- Brief -
Scan the material for the word "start" and copy each line where it occurs.

####################

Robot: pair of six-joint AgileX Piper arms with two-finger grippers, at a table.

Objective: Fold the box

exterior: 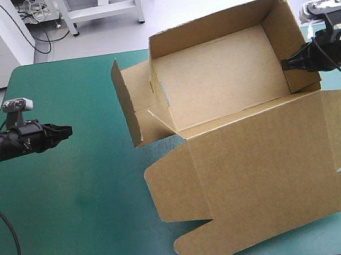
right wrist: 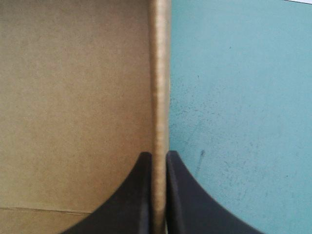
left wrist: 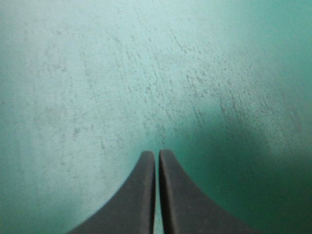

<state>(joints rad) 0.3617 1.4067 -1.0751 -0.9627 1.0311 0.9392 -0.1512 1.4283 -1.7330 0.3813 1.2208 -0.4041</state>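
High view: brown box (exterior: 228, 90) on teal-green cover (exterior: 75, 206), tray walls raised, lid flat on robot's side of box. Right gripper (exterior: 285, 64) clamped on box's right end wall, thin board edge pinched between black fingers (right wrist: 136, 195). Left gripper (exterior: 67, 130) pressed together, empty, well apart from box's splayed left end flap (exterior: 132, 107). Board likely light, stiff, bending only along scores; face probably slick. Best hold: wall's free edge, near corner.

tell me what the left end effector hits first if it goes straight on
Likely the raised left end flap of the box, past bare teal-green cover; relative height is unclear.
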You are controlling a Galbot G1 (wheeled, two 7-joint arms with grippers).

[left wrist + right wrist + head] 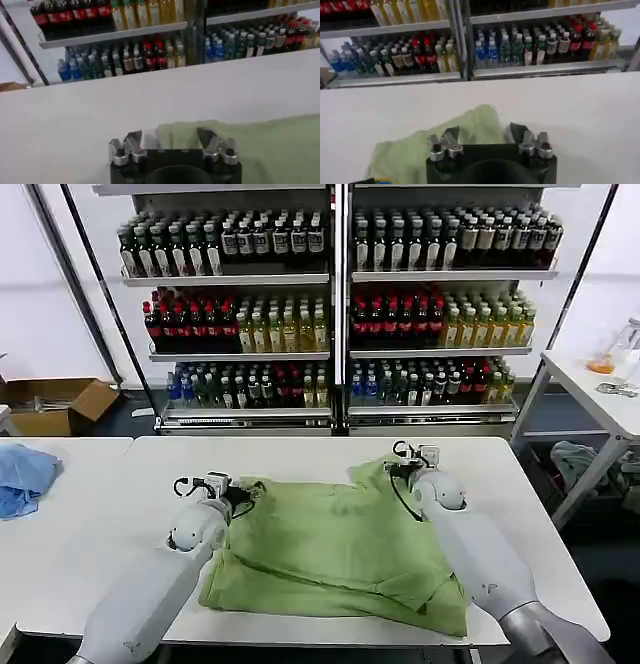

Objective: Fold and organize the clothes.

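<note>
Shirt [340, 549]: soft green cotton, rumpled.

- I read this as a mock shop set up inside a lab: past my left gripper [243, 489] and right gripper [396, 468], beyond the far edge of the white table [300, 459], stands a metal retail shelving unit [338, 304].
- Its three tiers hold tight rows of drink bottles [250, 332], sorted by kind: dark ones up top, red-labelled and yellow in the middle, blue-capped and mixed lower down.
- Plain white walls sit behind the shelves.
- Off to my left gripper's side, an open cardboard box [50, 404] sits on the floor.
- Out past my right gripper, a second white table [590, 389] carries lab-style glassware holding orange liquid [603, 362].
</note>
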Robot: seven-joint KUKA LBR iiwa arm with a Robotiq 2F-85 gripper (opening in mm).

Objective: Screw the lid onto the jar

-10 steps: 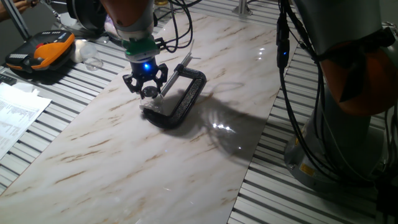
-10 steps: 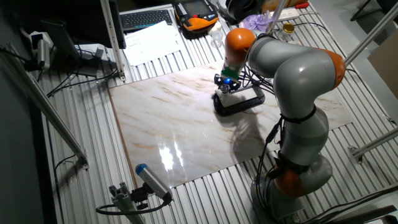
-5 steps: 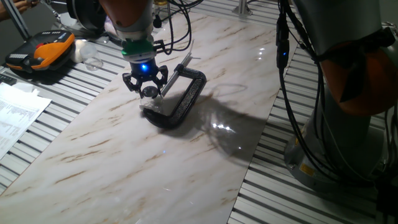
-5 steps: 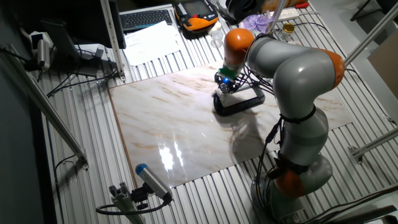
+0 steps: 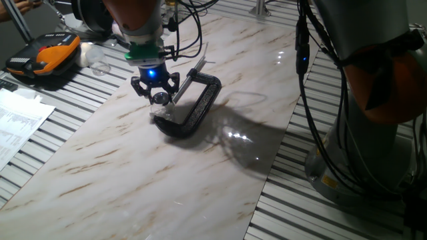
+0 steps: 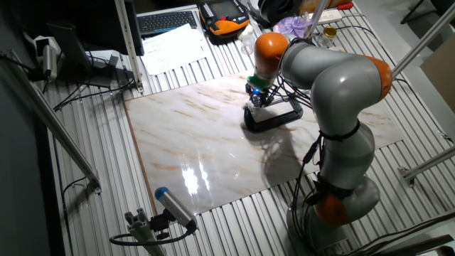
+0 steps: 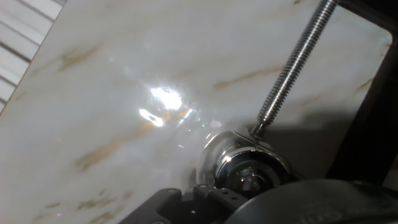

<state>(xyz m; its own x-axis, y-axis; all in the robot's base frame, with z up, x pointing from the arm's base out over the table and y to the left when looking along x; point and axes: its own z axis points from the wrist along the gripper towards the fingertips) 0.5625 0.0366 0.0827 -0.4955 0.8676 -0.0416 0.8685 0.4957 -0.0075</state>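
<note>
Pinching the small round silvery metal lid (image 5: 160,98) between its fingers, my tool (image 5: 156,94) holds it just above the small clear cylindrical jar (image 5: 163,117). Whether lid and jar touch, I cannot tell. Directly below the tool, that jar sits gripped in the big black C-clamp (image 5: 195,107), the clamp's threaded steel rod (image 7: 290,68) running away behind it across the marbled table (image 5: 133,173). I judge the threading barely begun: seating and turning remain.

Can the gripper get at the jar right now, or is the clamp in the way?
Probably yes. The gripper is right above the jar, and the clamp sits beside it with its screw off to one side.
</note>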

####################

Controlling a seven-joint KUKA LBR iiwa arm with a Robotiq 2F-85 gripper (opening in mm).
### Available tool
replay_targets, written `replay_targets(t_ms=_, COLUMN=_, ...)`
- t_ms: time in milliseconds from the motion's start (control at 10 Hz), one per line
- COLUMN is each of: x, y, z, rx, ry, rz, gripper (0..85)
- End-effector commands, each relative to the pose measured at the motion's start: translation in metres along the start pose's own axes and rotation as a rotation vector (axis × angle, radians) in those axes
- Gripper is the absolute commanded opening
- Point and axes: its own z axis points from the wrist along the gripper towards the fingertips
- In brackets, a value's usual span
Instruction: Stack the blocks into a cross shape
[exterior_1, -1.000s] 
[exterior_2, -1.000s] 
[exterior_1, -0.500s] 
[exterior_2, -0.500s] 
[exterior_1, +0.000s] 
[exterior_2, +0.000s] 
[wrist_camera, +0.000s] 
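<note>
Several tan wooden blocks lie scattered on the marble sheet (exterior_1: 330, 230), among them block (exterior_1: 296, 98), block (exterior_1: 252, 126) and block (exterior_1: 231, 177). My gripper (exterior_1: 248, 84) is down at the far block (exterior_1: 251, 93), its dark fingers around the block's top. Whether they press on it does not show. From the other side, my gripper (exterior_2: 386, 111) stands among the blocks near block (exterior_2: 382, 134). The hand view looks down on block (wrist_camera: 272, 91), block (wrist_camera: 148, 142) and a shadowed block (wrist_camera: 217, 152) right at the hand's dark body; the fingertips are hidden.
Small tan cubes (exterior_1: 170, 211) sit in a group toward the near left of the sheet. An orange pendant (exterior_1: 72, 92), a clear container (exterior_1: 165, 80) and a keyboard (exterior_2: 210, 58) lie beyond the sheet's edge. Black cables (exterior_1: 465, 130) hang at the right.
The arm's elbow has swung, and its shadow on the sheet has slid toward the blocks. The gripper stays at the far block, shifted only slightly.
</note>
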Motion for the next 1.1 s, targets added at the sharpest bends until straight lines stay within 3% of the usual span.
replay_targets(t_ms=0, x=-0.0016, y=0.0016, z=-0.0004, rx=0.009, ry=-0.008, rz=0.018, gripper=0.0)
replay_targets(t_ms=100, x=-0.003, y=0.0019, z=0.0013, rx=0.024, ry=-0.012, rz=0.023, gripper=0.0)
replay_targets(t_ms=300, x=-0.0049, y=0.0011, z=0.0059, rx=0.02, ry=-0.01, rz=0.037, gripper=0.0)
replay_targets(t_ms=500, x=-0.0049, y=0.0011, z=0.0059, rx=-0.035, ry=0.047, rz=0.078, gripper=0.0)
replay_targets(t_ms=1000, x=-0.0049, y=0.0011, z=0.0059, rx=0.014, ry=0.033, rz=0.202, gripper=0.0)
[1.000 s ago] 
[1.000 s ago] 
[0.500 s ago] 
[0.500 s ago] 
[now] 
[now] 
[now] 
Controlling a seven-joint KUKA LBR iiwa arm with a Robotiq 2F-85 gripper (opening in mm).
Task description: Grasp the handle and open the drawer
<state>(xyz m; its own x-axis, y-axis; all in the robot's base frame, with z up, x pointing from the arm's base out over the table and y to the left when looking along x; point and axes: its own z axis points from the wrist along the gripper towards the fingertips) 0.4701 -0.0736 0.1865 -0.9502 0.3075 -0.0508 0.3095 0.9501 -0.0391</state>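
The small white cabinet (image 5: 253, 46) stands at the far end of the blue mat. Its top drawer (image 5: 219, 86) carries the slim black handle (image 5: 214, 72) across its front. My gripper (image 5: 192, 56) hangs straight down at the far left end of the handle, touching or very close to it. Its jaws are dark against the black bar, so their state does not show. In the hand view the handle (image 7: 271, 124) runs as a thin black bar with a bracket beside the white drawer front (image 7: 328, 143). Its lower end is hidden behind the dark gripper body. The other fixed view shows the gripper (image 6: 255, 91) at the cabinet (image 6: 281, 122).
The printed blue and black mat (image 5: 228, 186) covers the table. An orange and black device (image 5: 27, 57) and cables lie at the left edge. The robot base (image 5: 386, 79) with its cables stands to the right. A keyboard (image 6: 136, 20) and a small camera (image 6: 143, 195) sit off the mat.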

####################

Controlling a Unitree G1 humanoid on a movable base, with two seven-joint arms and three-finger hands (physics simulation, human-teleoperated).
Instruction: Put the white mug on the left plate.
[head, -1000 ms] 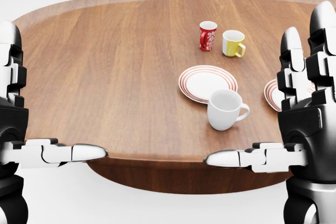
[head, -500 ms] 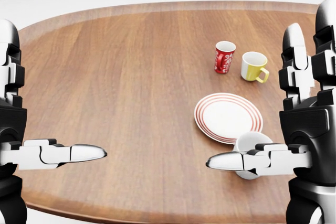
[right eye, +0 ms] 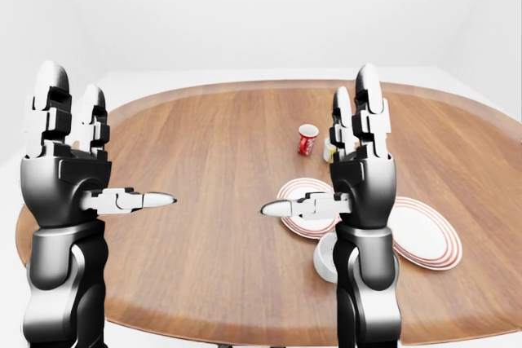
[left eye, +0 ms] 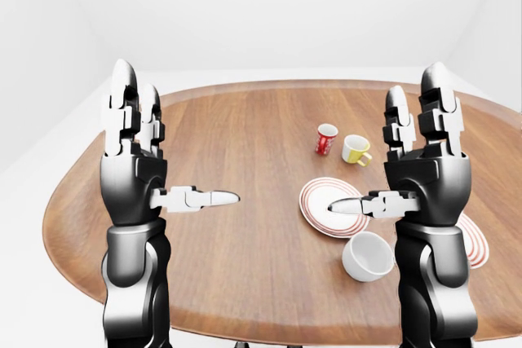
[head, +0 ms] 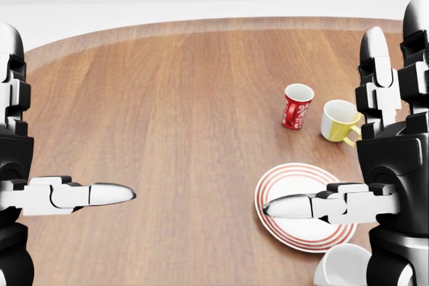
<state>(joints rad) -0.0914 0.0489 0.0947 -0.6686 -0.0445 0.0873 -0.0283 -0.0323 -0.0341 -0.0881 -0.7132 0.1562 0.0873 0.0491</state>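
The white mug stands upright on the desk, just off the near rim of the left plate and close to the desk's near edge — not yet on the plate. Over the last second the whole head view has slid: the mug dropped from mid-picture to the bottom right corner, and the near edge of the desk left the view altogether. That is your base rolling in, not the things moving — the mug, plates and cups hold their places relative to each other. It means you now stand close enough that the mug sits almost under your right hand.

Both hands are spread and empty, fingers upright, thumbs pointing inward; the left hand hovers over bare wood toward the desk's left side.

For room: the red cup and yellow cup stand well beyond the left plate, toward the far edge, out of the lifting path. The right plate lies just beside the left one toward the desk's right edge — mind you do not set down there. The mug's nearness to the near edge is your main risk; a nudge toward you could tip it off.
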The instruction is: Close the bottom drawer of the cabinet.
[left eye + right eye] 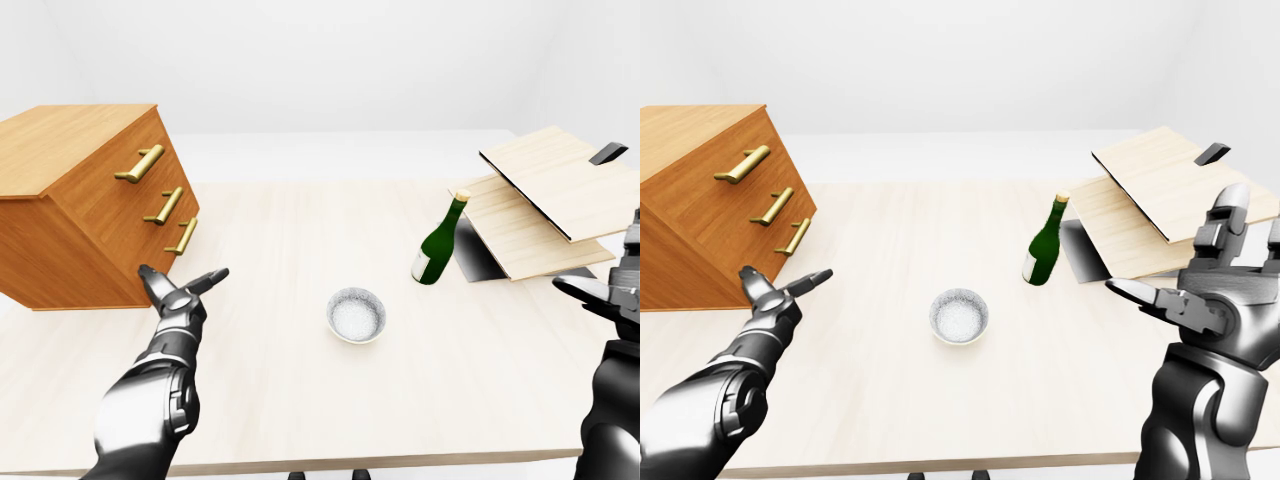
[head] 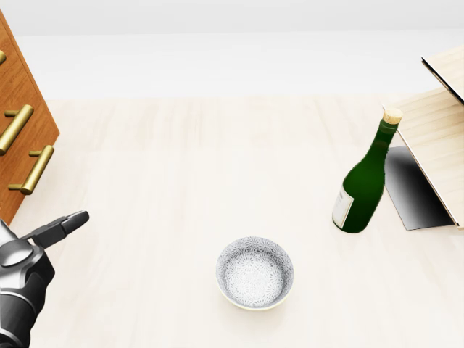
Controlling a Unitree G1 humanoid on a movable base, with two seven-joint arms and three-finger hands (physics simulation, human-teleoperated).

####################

- Written reply -
- t_ms: time in milliseconds from the motion's start (control at 10 Hz), one per line
- End-effector commands, each relative to the pose measured at the motion's start: translation in metres along the start pose's own axes and rotation as a rotation vector (axis × angle, radians) in those axes

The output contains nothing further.